#### [Work order]
Go over the data and keep only the lines that include "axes".

── Data for this task ──

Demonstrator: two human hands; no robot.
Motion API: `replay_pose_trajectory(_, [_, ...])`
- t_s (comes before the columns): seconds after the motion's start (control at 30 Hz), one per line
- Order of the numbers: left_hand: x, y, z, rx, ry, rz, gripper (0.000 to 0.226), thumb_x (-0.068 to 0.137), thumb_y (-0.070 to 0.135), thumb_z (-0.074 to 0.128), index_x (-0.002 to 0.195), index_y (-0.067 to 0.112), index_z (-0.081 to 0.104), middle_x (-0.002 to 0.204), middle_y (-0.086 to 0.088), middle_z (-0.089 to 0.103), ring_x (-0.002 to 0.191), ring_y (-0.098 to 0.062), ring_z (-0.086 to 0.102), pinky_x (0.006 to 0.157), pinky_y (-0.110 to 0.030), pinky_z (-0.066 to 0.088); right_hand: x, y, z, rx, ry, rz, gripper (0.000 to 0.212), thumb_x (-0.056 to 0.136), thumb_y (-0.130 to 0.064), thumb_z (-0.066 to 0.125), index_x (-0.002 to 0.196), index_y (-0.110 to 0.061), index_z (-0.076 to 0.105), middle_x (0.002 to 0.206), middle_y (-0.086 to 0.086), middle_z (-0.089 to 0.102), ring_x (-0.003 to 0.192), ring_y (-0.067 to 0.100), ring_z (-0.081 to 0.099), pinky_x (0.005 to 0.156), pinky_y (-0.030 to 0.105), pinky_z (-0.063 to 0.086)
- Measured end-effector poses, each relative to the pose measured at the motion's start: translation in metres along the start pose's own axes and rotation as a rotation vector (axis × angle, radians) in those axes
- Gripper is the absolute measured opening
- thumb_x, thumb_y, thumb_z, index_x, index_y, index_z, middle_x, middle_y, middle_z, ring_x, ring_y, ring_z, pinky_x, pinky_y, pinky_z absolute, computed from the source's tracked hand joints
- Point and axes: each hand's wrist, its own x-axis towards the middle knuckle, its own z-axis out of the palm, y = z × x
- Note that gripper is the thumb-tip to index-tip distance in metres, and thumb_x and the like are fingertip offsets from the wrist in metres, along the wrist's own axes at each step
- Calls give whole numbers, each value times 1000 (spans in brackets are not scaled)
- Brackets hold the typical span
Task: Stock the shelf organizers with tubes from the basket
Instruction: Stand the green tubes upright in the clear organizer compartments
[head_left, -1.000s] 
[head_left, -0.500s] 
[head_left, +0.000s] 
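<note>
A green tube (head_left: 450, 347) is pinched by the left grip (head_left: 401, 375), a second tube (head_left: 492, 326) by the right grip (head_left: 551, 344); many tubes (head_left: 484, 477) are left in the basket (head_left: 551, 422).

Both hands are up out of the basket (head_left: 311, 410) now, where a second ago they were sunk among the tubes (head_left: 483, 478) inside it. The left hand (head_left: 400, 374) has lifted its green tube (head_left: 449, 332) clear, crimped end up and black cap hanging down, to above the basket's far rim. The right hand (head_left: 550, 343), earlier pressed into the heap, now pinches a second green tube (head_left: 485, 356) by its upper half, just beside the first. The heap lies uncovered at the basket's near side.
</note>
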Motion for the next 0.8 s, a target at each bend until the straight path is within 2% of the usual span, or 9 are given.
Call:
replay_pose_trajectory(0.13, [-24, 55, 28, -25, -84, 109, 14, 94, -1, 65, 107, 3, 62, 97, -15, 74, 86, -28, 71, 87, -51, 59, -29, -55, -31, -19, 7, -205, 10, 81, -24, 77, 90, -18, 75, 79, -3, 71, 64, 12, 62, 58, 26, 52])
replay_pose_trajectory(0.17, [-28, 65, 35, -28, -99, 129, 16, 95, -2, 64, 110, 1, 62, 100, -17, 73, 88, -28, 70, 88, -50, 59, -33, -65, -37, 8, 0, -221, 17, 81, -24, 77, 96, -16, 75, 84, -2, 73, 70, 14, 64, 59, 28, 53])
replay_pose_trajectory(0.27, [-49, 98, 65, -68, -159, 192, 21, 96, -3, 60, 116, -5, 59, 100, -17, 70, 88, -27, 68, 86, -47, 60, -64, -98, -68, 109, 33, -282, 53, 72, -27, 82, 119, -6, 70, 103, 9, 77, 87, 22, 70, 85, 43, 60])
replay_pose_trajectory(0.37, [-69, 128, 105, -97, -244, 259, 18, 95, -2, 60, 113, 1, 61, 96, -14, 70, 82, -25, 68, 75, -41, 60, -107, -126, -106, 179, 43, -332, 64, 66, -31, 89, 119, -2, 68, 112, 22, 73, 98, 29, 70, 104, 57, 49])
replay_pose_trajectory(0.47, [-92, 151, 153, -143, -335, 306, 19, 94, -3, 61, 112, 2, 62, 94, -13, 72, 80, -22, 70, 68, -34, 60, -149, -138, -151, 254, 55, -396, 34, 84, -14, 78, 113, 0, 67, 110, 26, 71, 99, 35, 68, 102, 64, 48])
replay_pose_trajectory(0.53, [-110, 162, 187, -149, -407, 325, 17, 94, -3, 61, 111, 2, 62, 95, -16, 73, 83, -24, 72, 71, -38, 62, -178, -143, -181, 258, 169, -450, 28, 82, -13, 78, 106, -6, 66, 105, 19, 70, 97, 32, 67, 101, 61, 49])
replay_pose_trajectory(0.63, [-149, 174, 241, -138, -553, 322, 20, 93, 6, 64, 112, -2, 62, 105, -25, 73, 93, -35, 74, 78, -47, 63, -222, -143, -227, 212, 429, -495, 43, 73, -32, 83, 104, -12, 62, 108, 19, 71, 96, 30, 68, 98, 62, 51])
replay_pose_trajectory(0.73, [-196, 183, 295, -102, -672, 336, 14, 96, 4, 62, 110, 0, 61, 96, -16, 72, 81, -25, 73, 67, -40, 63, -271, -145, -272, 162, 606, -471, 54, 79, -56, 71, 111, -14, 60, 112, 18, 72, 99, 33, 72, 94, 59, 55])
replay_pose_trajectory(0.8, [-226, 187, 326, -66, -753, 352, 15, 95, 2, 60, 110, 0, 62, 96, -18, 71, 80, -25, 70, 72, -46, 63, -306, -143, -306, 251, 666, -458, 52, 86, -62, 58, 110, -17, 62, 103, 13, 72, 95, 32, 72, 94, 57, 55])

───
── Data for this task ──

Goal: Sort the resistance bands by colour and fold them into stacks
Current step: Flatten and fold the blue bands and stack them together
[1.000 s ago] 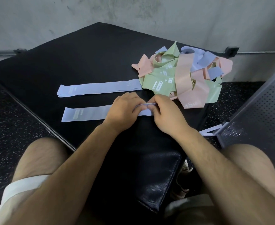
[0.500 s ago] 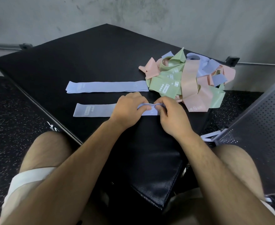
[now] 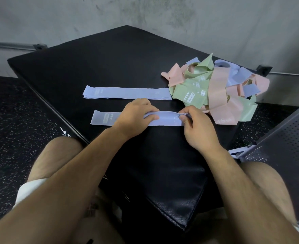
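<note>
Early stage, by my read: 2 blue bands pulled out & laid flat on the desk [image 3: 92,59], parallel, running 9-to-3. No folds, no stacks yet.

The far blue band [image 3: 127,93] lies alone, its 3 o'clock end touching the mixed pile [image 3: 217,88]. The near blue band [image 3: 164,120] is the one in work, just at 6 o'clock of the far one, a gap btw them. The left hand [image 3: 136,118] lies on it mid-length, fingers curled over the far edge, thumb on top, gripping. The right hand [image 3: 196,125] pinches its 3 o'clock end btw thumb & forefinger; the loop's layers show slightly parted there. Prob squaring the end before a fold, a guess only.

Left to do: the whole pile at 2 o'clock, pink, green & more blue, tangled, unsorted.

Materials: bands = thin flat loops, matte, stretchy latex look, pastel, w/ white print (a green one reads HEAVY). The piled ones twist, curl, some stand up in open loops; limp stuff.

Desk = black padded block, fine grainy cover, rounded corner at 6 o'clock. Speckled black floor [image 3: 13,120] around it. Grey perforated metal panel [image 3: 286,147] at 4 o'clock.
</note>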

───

#### [Task result]
- Measured end-effector poses, each relative to the pose measured at the motion's start: translation in metres along the start pose's own axes and rotation as a rotation vector (axis × angle, radians) in those axes
- Point and axes: each hand's wrist, its own x-axis towards the middle knuckle, its own z-axis out of the palm, y = z × x
- Note that gripper is the thumb-tip to index-tip distance in metres, and thumb_x and the like are fingertip offsets from the wrist in metres, along the wrist's own axes at each step

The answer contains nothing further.